Safety Tips for Using a Cane
When using a cane, it’s important to follow some basic safety tips to minimize your risk of slips and falls, including:
- Make sure always to look up, not down, at your feet.
- Wear flat, well-fitted shoes that provide good support.
- Be sure the rubberized tip of your cane is in good shape, and replace if it’s deteriorating.
- Use chairs with armrests to make transitioning between standing and sitting easier.
- Secure or remove loose carpets, cords, etc.
- Use caution on wet or slippery surfaces – wipe up spills in your home immediately.
- Arrange your furniture to provide clear pathways from one room to another.
- Apply treads to stairs to allow for better gripping.
- Ensure your rooms and stairs are well-lit.
- Install nightlights in areas you use in the middle of the night (i.e., bathroom, bedroom).
- Use bathroom aids such as non-slip bath mats, raised toilet seats, shower seats, grab bars, etc. to make transitioning around your bathroom easier.
- Keep items that you use frequently in your home within easy reach.
- It is also worth researching the best medical alert systems if you experience a fall while at home alone.
- Canes are recommended to maintain balance and stability for recovering from injuries or surgeries.
- There are various types of canes, including standard, quad, offset, and folding, each serving different needs and preferences.
- A comfortable grip is crucial; choosing the wrong grip can cause stress to hands and wrists, which is particularly important for those with arthritis or other conditions limiting grip strength.

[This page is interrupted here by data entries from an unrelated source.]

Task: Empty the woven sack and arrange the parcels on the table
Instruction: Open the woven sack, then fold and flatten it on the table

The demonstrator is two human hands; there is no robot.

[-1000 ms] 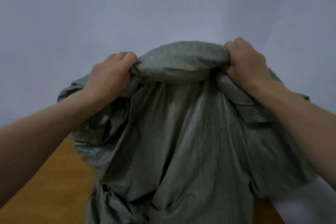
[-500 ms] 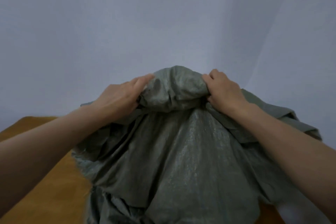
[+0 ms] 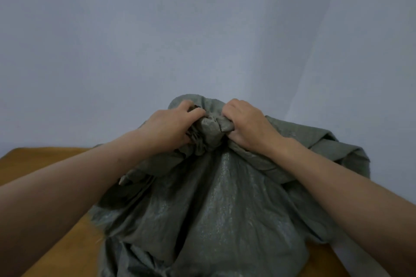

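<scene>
- Woven sack, grey-green and crumpled, is heaped on the table. It covers the middle and right part, and bare wood shows along the left side up to the far left corner.
- My left hand and right hand are both clenched on one bunched knot of the sack's cloth at its highest point. The fingers are curled into the folds and the bunch is squeezed between the two fists.
- From that grip the sack falls away downward and toward me. Its long axis runs from the gathered top to the table's near edge, where the cloth spreads wide and passes out of the bottom of my view.
- Neither hand is nearer to the bunch. They sit about level, one to its left and one to its right, close together.
- I see no parcels. I cannot tell whether any are inside the folds, nor which end of the sack I am holding.
- My judgement is that the coming move turns on that axis. A pull straight up from the grip would let anything inside drop toward the table end below. A sideways pull risks sending it toward the right edge, where a fold of the sack reaches out.
</scene>
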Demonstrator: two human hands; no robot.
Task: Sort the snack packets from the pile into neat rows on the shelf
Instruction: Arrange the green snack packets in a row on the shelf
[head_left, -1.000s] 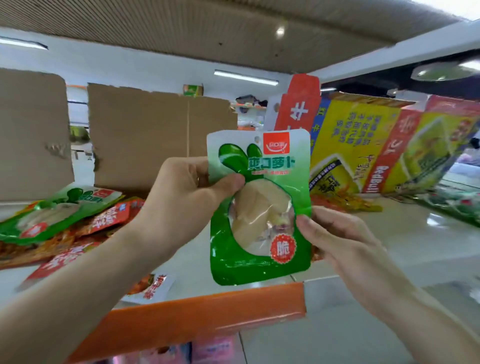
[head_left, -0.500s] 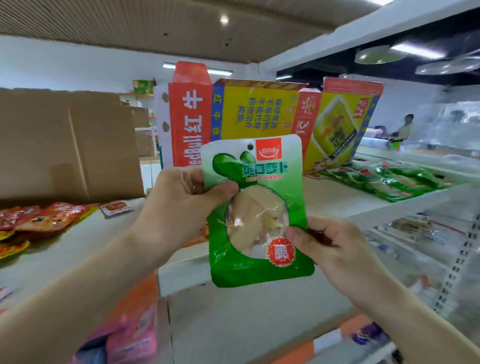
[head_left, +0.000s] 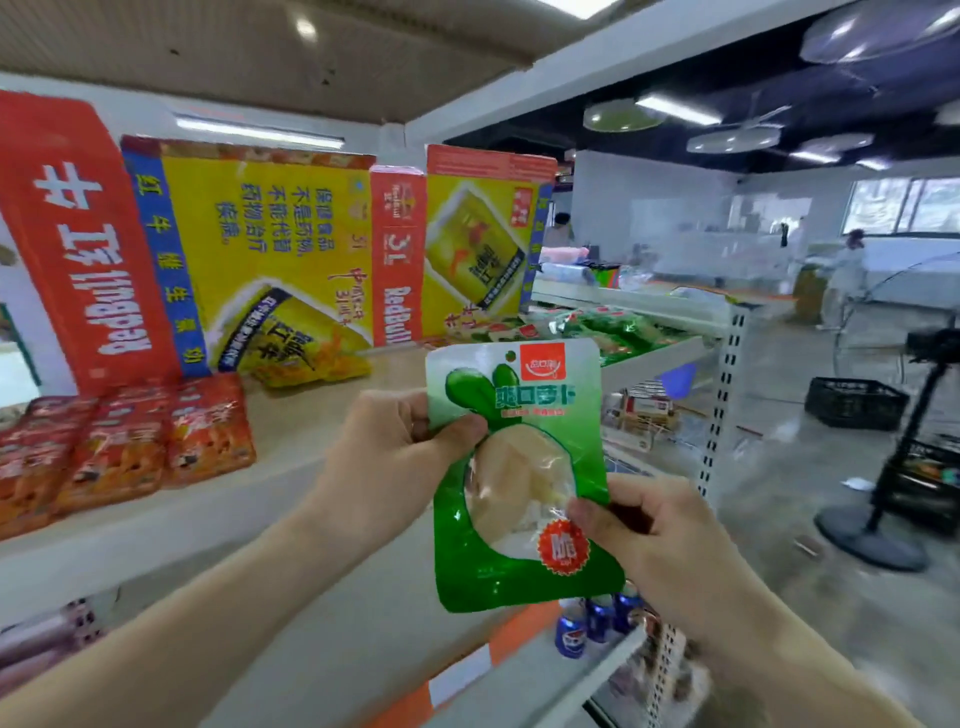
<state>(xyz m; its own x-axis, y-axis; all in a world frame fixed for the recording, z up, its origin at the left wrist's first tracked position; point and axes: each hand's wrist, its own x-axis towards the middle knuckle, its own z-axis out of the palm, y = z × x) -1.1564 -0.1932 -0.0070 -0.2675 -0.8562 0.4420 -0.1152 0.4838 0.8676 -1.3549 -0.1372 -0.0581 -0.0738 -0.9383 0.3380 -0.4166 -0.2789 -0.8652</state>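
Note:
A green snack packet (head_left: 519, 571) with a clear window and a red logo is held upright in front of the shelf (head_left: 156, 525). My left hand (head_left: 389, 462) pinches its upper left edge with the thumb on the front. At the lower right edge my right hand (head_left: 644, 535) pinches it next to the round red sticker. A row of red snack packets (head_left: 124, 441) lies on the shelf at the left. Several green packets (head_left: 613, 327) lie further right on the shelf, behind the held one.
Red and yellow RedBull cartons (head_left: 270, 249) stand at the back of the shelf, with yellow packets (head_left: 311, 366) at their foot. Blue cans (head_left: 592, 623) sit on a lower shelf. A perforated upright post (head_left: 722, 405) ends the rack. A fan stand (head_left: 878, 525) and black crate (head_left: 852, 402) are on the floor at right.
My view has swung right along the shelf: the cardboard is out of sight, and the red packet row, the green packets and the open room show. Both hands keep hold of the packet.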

- The right cane should be chosen based on individual needs, lifestyle, and the kind of surfaces encountered regularly; a physician’s advice is highly recommended in choosing the appropriate cane.
- The material of the cane matters; lighter canes like those made of aluminum or carbon fiber are easy to carry but may lack stability, while heavier canes offer stability but can be cumbersome.
- Proper sizing is crucial: the cane should align with the wrist crease when arms are hanging straight, and the elbow should be bent at a comfortable 15 degrees.
- The cane should be held in the hand opposite to the injured leg, and for balance issues, it should be held in the non-dominant hand.
- Safe usage of the cane is essential: the user should be cautious on wet or slippery surfaces, wear flat and well-fitted shoes, ensure the rubber tip is in good shape, and maintain a clear pathway at home.
- Additional safety measures like installing nightlights, using non-slip bath mats, securing loose carpets, and applying treads to stairs are recommended to avoid accidents.
- Practice and consultation with a healthcare provider are essential when starting to use a cane, as it might seem difficult initially but is crucial for mobility, independence, and safety in daily activities.